All entries below are to be set down again exactly as given.

Start of Record excerpts

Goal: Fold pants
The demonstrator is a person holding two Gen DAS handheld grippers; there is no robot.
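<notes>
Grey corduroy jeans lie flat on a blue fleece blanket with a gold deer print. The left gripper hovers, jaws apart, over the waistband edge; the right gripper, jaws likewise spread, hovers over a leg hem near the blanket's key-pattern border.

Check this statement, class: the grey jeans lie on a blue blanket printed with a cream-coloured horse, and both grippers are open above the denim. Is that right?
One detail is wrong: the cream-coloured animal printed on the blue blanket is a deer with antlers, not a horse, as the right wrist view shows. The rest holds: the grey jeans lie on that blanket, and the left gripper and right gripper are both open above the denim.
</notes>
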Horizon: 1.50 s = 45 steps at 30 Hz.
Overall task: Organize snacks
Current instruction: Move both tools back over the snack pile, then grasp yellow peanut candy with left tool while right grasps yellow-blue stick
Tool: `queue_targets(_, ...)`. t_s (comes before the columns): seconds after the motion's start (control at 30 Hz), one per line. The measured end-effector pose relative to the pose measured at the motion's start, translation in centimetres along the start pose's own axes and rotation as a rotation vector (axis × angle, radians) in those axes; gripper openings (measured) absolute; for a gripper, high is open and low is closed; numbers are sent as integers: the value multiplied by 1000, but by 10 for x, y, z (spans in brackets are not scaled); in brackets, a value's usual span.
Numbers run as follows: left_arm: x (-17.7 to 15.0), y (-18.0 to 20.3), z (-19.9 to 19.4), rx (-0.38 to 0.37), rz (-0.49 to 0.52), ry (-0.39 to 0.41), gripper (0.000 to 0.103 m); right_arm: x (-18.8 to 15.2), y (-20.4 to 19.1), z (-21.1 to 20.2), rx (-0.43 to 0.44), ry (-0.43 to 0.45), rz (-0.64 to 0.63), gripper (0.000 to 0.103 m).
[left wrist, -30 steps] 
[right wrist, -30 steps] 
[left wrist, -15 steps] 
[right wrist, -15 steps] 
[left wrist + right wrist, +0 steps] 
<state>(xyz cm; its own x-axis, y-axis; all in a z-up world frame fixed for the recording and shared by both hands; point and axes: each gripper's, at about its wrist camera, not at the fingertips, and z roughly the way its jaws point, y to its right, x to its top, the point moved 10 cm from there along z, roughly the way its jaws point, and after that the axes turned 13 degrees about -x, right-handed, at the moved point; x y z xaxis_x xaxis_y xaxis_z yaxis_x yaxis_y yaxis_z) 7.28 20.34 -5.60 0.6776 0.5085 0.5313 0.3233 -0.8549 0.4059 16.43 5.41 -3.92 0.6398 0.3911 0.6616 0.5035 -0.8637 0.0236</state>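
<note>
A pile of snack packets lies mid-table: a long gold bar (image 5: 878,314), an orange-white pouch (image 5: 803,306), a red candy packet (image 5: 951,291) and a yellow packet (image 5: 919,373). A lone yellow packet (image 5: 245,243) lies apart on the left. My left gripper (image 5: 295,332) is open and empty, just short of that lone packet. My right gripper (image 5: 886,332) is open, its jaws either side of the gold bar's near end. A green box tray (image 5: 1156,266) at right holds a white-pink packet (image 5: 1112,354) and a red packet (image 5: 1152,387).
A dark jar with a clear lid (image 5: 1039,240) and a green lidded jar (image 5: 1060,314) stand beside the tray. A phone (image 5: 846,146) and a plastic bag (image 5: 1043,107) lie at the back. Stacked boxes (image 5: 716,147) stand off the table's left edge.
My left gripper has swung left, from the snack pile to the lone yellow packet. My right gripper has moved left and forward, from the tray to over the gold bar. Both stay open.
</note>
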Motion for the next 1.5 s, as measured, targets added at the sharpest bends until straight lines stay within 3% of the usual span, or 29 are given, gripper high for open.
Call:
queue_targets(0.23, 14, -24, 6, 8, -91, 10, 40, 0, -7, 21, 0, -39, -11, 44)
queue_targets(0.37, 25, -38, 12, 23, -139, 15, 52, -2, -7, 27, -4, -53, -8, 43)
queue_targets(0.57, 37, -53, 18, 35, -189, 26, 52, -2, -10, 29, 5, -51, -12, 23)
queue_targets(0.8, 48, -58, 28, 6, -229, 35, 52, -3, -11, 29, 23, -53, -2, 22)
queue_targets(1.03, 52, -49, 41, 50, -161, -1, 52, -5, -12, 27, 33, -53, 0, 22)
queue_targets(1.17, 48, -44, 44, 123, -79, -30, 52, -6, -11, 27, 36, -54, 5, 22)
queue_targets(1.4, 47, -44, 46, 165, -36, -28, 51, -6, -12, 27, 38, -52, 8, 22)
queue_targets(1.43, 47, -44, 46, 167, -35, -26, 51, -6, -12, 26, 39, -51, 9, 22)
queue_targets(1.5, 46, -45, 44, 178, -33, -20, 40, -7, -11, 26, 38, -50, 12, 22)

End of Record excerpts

* [Written answer]:
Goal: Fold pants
The demonstrator is a person holding two Gen DAS handheld grippers; there is no robot.
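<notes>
Grey corduroy jeans lie flat on a blue fleece blanket with a gold deer print. The left gripper hovers, jaws apart, over the waistband edge; the right gripper, jaws likewise spread, hovers over a leg hem near the blanket's key-pattern border.

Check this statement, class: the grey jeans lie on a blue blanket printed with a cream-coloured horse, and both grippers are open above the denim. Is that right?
One detail is wrong: the cream-coloured animal printed on the blue blanket is a deer with antlers, not a horse, as the right wrist view shows. The rest holds: the grey jeans lie on that blanket, and the left gripper and right gripper are both open above the denim.
</notes>
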Horizon: 1.50 s = 45 steps at 30 Hz.
Overall task: Organize snacks
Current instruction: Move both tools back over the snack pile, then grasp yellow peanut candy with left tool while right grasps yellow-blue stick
Tool: `queue_targets(_, ...)`. t_s (comes before the columns): seconds after the motion's start (control at 30 Hz), one per line. The measured end-effector pose relative to the pose measured at the motion's start, translation in centimetres along the start pose's own axes and rotation as a rotation vector (axis × angle, radians) in those axes; gripper openings (measured) absolute; for a gripper, high is open and low is closed; numbers are sent as integers: the value multiplied by 1000, but by 10 for x, y, z (spans in brackets are not scaled); in brackets, a value's usual span.
Numbers run as follows: left_arm: x (-17.7 to 15.0), y (-18.0 to 20.3), z (-19.9 to 19.4), rx (-0.38 to 0.37), rz (-0.49 to 0.52), ry (-0.39 to 0.41), gripper (0.000 to 0.103 m); right_arm: x (-18.8 to 15.2), y (-20.4 to 19.1), z (-21.1 to 20.2), rx (-0.43 to 0.44), ry (-0.43 to 0.45), rz (-0.64 to 0.63), gripper (0.000 to 0.103 m).
[left wrist, -30 steps] 
[right wrist, -30 steps] 
[left wrist, -15 steps] 
[right wrist, -15 steps] 
[left wrist + right wrist, +0 steps] 
<state>(xyz cm; its own x-axis, y-axis; all in a z-up world frame fixed for the recording and shared by both hands; point and axes: each gripper's, at about its wrist camera, not at the fingertips, and z roughly the way its jaws point, y to its right, x to its top, the point moved 10 cm from there along z, roughly the way its jaws point, and after that the axes turned 13 degrees about -x, right-handed, at the moved point; x y z xaxis_x xaxis_y xaxis_z yaxis_x yaxis_y yaxis_z) 7.28 20.34 -5.60 0.6776 0.5085 0.5313 0.3233 -0.8549 0.4059 16.43 5.41 -3.92 0.6398 0.3911 0.6616 0.5035 -0.8637 0.0236</state>
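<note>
A pile of snack packets lies mid-table: a long gold bar (image 5: 878,314), an orange-white pouch (image 5: 803,306), a red candy packet (image 5: 951,291) and a yellow packet (image 5: 919,373). A lone yellow packet (image 5: 245,243) lies apart on the left. My left gripper (image 5: 295,332) is open and empty, just short of that lone packet. My right gripper (image 5: 886,332) is open, its jaws either side of the gold bar's near end. A green box tray (image 5: 1156,266) at right holds a white-pink packet (image 5: 1112,354) and a red packet (image 5: 1152,387).
A dark jar with a clear lid (image 5: 1039,240) and a green lidded jar (image 5: 1060,314) stand beside the tray. A phone (image 5: 846,146) and a plastic bag (image 5: 1043,107) lie at the back. Stacked boxes (image 5: 716,147) stand off the table's left edge.
My left gripper has swung left, from the snack pile to the lone yellow packet. My right gripper has moved left and forward, from the tray to over the gold bar. Both stay open.
</note>
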Motion for the next 1.5 s, as measured, targets added at the sharpest bends until straight lines stay within 3% of the usual span, or 29 are given, gripper high for open.
Call:
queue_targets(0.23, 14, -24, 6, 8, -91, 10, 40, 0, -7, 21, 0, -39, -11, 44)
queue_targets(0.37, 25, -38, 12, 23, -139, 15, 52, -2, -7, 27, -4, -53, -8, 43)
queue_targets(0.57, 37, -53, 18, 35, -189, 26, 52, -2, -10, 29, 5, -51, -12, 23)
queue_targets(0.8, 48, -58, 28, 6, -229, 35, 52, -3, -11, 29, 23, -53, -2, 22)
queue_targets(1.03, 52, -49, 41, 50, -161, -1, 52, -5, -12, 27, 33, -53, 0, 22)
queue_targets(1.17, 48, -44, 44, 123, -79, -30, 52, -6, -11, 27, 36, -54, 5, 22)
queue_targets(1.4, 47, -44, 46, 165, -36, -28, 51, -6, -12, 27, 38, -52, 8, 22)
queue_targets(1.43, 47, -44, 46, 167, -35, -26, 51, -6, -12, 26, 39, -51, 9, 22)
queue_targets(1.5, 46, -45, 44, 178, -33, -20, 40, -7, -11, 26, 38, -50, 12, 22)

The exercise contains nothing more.